Du coup (et là, c'est mon interprétation) le Maelström serait le processus par lequel le jeu et le méta-jeu fusionneraient (en fait, j'entends par méta-jeu l'acte de validation par les joueurs des propositions.) et cette fusion produirait donc la fiction de chaque joueur. Est-ce que tu "valides" cette interprétation ?


Je continue en reprenant la première intervention de Fréd à propos du système : j'ai commencé à développer une vision scientiste-communicationnelle du JdR dans laquelle pour moi, les deux notions centrales sont l'exploration et l'expérimentation. Dans ce sens, le système est d'autant plus important que c'est lui qui va donner sa forme à l'output, pour tout input donné.
Je m'explique :
Mon postulat est que l'Univers [U] du jeu de rôle est une boîte noire que les joueurs veulent explorer (je parle d'exploration d'un espace imaginé au sens large, sans faire référence au Big Model ici). Je considère ici que tous les actes des participants en terme de jeu consiste à chercher comment influencer l'Univers imaginé qu'ils explorent, par leurs actes. La finalité pour les joueurs est d'avoir un impact sur le monde exploré, de le faire réagir dans le sens qu'ils désirent. C'est là qu'intervient l'expérimentation : pour ce faire, ils y introduisent un <input> qui est leur personnage joueur, afin d'observer les réactions de la boîte noire [U]. Ce qui les intéresse, n'est pas en soi le [U] qu'ils explorent, car ils le connaissent déjà (il est décrit dans la base du JdR, c'est l'ensemble métaphysique+physique, représenté par le couple background+règles du jeu -autrement dit le système, que j'appellerais [S> qui le constitue.)
ce qui les intéresse, c'est comment le [U] va réagir à leur <input>. Sa réaction, sa réponse, - c'est bien sûr l'<output> - est une transformation, qui fait passer [U] de l'état [S> à un nouvel état que j'appelle [S'> .
A noter qu'à nouveau, lors de la séance ou partie suivante, l'<input> va être envoyé dans la boîte noire [U], mais que celle-ci n'est plus constituée de [S> , mais de [S'>. Et dans ce cas, la nouvelle réaction fera passer [U] de l'état [S'> à l'état [S''> et ainsi de suite.

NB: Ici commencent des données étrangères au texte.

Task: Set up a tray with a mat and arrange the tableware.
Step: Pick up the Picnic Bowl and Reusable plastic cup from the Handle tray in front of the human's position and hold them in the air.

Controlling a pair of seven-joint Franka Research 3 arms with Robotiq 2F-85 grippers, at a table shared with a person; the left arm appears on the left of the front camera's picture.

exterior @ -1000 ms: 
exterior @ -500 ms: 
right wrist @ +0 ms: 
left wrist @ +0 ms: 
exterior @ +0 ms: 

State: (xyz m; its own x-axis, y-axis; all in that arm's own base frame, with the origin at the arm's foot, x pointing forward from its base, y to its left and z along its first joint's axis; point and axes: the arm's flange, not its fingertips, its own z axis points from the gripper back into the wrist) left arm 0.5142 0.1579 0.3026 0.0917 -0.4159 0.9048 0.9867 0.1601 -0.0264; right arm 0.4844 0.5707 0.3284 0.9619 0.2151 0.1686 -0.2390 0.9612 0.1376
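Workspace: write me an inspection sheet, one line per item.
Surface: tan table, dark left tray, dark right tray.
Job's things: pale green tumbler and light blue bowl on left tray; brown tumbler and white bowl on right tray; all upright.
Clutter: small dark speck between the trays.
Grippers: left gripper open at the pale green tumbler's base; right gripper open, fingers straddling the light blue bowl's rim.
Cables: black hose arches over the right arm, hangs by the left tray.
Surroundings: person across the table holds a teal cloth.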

Le système [s(n)> évolue d'une partie à l'autre, car les joueurs - et le MJ lorsqu'il y en a un, est aussi considéré comme un joueur -

Or, si ce qui intéresse les joueurs, c'est l'<output>, c'est-à-dire le changement d'état de [U] (ce qui revient à dire que si ce qui les intéresse, c'est l'influence qu'ils peuvent exercer sur l'Univers U), alors le système est effectivement primordial, puisque c'est lui qui :
a/ est l'espace sur lequel s'exerce l'influence des joueurs,
b/ détermine la nature de la réponse <output>, c'est-à-dire ses propres possibilités de changements d'état.

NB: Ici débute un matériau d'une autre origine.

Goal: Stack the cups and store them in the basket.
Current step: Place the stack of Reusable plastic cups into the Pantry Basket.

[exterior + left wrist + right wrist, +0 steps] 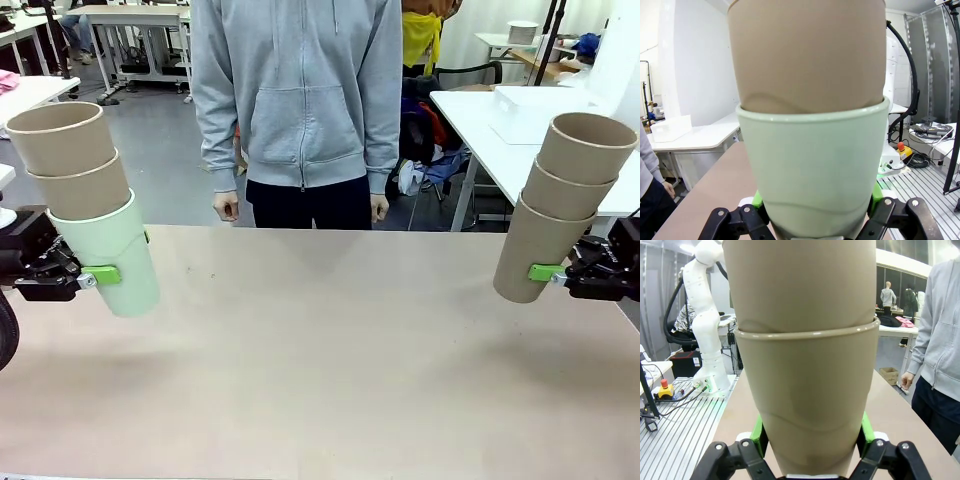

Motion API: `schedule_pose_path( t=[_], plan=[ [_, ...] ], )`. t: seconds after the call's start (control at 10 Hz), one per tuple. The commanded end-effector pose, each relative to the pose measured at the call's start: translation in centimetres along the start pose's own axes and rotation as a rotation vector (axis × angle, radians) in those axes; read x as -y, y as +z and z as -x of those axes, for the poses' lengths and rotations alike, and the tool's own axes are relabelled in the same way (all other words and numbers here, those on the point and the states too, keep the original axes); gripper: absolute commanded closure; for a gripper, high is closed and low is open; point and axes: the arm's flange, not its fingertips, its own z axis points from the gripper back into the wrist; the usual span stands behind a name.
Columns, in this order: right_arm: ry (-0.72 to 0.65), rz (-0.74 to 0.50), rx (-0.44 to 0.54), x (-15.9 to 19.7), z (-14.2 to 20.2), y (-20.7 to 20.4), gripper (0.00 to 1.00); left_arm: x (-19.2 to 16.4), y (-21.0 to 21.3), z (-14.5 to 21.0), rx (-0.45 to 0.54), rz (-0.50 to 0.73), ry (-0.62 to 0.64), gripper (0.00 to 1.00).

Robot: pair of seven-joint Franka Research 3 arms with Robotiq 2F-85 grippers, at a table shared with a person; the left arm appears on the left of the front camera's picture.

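A pale mint-green matte tumbler (pixel 108 250) hangs above the left end of the wide tan table top (pixel 320 370). Its base is clear of the surface and it is tilted, the mouth leaning up and out toward the table's left edge. Two tan-brown cardboard-coloured tumblers are nested in it, the lower one (pixel 85 190) sunk into the green rim and the upper one (pixel 60 135) sunk into that. The left gripper (pixel 816 200) pinches the green tumbler low on its wall, with a green pad pressed to each side.

Above the table's right end a second stack leans the other way - three tan-brown tumblers, bottom (pixel 530 250), middle (pixel 565 190) and top (pixel 592 145), each seated in the one beneath. The right gripper (pixel 811 440) is clamped on the bottom tumbler near its base, and that base also hangs clear of the table top. The two stacks are well apart, one at either end of the table.

At the middle of the table's far side stands a person in a grey zipped hoodie (pixel 300 90). The arms hang down and both hands (pixel 227 207) (pixel 379 208) are loosely curled just beyond the far edge - touching nothing.
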Motion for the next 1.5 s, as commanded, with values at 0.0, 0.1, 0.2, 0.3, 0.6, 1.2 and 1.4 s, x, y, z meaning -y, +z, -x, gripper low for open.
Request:
schedule_pose_path(
  t=[0.0,0.1,0.2,0.3,0.6,1.2,1.4],
  plan=[
    [0.01,-0.001,0.005,0.03,-0.26,-0.12,0.16,0.06,-0.08,-0.28,0.007,0.009,-0.006,0.15],
    [0.01,-0.001,0.005,0.03,-0.26,-0.12,0.16,0.06,-0.08,-0.28,0.007,0.009,-0.006,0.15],
    [0.01,-0.001,0.005,0.03,-0.26,-0.12,0.16,0.06,-0.08,-0.28,0.007,0.009,-0.006,0.15],
    [0.01,-0.001,0.005,0.03,-0.26,-0.12,0.16,0.06,-0.08,-0.28,0.007,0.009,-0.006,0.15],
    [0.01,-0.001,0.005,0.03,-0.26,-0.12,0.16,0.06,-0.08,-0.28,0.007,0.009,-0.006,0.15],
    [0.01,-0.001,0.005,0.03,-0.26,-0.12,0.16,0.06,-0.08,-0.28,0.007,0.009,-0.006,0.15],
    [0.01,-0.001,0.005,0.03,-0.26,-0.12,0.16,0.06,-0.08,-0.28,0.007,0.009,-0.006,0.15]
  ],
)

La tension T se crée entre la Capacité des joueurs à influencer l'Univers [U] par le médium de leurs personnages (véhicules d'exploration, ou ce que tu appelles Simulacres, Romaric) et la Résistance de l'Univers [U], qu'on pourrait nommer [Inertie] et qui est spécifiquement l'objet des règles constitutives du système.
il s'ensuit ce qui serait ma définition du jeu de rôle : une coopération d'expérimentateurs ludiques cherchant à maîtriser les lois d'un Univers [U] afin d'observer les conséquences de leur influence collective sur cet Univers (ou comment sauver scientifiquement une princesse d'un dragon sans avoir conscience de la scientificité de la démarche, camouflée en jeu).

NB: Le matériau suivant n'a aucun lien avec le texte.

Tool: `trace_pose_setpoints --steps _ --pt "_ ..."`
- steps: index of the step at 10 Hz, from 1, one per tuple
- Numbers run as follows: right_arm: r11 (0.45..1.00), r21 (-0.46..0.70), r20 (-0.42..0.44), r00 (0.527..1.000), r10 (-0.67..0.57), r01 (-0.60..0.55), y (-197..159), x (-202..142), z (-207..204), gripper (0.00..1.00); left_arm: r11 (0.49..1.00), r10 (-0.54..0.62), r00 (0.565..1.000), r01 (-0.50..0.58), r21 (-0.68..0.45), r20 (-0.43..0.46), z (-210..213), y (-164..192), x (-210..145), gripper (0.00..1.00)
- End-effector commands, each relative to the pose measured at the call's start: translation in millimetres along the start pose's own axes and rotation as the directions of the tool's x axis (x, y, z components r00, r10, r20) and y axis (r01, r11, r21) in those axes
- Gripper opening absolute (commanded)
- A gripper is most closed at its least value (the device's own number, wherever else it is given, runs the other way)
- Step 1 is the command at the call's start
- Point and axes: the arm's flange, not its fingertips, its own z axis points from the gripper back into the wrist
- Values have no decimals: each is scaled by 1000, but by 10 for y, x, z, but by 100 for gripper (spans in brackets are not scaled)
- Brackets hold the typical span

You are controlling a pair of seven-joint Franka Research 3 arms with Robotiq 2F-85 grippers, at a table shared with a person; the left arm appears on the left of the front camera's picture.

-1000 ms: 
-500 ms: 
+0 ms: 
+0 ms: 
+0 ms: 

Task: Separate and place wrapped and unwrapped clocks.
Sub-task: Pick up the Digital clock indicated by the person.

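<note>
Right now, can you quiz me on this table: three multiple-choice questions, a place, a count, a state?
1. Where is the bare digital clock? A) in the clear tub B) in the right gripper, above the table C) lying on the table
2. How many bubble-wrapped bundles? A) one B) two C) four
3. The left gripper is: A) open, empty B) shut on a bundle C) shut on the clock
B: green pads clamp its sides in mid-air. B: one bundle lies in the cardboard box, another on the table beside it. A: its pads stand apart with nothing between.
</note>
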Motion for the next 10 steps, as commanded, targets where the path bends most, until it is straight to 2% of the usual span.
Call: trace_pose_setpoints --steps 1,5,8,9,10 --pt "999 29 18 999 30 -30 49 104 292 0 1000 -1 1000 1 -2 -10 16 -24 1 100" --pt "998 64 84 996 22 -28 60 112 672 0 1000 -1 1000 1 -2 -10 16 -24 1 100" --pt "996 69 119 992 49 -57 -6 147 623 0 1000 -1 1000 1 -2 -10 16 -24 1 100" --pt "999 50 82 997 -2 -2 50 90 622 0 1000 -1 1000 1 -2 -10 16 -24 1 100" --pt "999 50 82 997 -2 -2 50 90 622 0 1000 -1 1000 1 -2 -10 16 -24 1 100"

Je reviens à mon interprétation de ta propre définition, Romaric : Ce serait cette tension T que le Maelström chercherait à résoudre ?

Dans le débat ultérieur de la conférence, il y a une chose qui m'a interpelé : la confusion entre anarchie et anomie. Proudhon définit l'Anarchie non pas comme un désordre, mais comme un "ordre sans autorité" : l"anarchie est une organisation sociale sans dirigeant, mais non pas sans règles.
"Le Paradis, c'est un roman devant un bon feu ! " - Théophile GAUTHIER.